Не менее решительное поражение, как оказалось, потерпел и грубый, темный, уголовный Виктор Корнеев. Ничего, кроме серых и черных слов, вытянуть из него не получалось, но сами за себя говорили, во‑первых, знакомый бидон с Жидким пришельцем, стоящий в углу и готовый к возврату в комендантово лоно, а во‑вторых, крайне угнетенное состояние духа темного и уголовного Корнеева, свидетельствующее о переживаемой им ужасной нравственной трагедии. Можно было только догадываться, что именно произошло, и мысленному взору являлись тогда великие: грустный Жиан Жиакомо, укоризненный Федор Симеонович и беспощадно‑брезгливый Кристобаль Хунта, произносящие перед поникшим Корнеевым какие‑то волшебной силы слова, которые нам не дано было услышать (и слава богу!).
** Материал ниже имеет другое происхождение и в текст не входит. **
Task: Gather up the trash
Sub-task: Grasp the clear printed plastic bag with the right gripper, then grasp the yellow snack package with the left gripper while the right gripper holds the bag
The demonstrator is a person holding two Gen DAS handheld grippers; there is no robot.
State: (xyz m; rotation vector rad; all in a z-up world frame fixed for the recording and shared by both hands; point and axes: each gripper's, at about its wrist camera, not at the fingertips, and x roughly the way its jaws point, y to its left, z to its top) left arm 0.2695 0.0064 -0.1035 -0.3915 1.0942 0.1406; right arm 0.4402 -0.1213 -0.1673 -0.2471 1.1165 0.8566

В отличие от двух своих собратьев‑магистров, Эдик Амперян не признавал себя потерпевшим окончательное поражение. Однако то, чему он оказался сегодня свидетелем — зверское избиение Клопа Говоруна, бездарное рассмотрение дела заразы Лизки и решительная расправа со злосчастным Коровьим Вязлом, — изрядно потрепало его оптимизм. Решение же по заколдованному месту, принятое немедленно после одного из лучших Эдиковых психологических этюдов, повергло его в панику. Следовало серьезно подумать о состоятельности методов позитивной реморализации в применении к неуязвимой Тройке.
Я закурил сигарету и, перестав сопротивляться, с головой погрузился в волны меланхолии, затопившей номер. Мне было совершенно ясно, что фортуна повернула к нам свою спину.